** Opening Supplied information block **
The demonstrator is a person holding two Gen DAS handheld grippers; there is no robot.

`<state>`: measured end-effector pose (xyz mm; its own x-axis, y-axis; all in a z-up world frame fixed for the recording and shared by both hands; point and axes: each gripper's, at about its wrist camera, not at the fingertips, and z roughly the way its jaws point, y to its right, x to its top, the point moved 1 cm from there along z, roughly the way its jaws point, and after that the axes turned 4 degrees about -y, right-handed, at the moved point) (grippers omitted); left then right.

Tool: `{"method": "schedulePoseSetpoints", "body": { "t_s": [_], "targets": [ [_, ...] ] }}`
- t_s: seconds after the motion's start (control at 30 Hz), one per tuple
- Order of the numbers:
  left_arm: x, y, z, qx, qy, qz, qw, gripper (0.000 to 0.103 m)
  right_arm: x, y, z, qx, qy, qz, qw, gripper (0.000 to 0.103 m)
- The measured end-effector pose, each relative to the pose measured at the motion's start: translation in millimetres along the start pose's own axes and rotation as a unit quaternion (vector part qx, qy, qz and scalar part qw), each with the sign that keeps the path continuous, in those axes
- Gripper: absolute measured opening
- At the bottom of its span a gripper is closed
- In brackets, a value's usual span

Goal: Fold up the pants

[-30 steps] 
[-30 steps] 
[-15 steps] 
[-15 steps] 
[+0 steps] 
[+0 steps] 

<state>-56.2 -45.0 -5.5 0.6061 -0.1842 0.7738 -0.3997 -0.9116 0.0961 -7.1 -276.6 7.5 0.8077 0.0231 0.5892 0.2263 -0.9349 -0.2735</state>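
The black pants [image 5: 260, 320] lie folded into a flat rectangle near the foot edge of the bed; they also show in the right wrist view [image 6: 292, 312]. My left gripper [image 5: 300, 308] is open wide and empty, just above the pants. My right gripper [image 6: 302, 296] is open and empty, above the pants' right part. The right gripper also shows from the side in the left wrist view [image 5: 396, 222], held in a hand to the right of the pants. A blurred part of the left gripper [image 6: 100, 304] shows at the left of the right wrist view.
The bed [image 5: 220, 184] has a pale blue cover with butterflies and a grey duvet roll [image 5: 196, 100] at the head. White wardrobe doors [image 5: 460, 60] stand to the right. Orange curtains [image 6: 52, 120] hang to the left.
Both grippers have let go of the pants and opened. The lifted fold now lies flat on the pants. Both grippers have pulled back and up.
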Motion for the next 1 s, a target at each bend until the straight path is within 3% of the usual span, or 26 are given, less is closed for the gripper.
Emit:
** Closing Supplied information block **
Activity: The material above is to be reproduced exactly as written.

Exercise solution:
The demonstrator is a person holding two Gen DAS handheld grippers; there is no robot.

`<state>`: measured end-effector pose (xyz mm; its own x-axis, y-axis; all in a z-up world frame fixed for the recording and shared by both hands; point and axes: each gripper's, at about its wrist camera, not at the fingertips, and z roughly the way its jaws point, y to its right, x to its top, the point moved 1 cm from there along z, roughly the way its jaws point, and after that the axes turned 4 degrees about -y, right-handed, at the moved point) (grippers omitted); left then right.

Tool: `{"method": "schedulePoseSetpoints", "body": { "t_s": [_], "targets": [ [_, ...] ] }}`
- t_s: seconds after the motion's start (control at 30 Hz), one per tuple
- Order of the numbers:
  left_arm: x, y, z, qx, qy, qz, qw, gripper (0.000 to 0.103 m)
  right_arm: x, y, z, qx, qy, qz, qw, gripper (0.000 to 0.103 m)
- The measured end-effector pose, each relative to the pose measured at the motion's start: translation in millimetres along the start pose's own axes and rotation as a unit quaternion (vector part qx, qy, qz and scalar part qw), each with the sign that keeps the path continuous, in those axes
- Gripper: absolute measured opening
- At the bottom of its span a gripper is closed
- In brackets, a value's usual span

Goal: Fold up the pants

[-30 steps] 
[-30 steps] 
[-15 steps] 
[-15 steps] 
[+0 steps] 
[+0 steps] 

<state>-56.2 -45.0 -5.5 0.6061 -0.1842 0.7738 -0.3997 -0.9116 0.0961 -7.1 -276.6 7.5 0.8077 0.0231 0.5892 0.2263 -0.9349 -0.2735</state>
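The black pants [image 5: 260, 320] lie folded into a flat rectangle near the foot edge of the bed; they also show in the right wrist view [image 6: 292, 312]. My left gripper [image 5: 300, 308] is open wide and empty, just above the pants. My right gripper [image 6: 302, 296] is open and empty, above the pants' right part. The right gripper also shows from the side in the left wrist view [image 5: 396, 222], held in a hand to the right of the pants. A blurred part of the left gripper [image 6: 100, 304] shows at the left of the right wrist view.
The bed [image 5: 220, 184] has a pale blue cover with butterflies and a grey duvet roll [image 5: 196, 100] at the head. White wardrobe doors [image 5: 460, 60] stand to the right. Orange curtains [image 6: 52, 120] hang to the left.
Both grippers have let go of the pants and opened. The lifted fold now lies flat on the pants. Both grippers have pulled back and up.
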Motion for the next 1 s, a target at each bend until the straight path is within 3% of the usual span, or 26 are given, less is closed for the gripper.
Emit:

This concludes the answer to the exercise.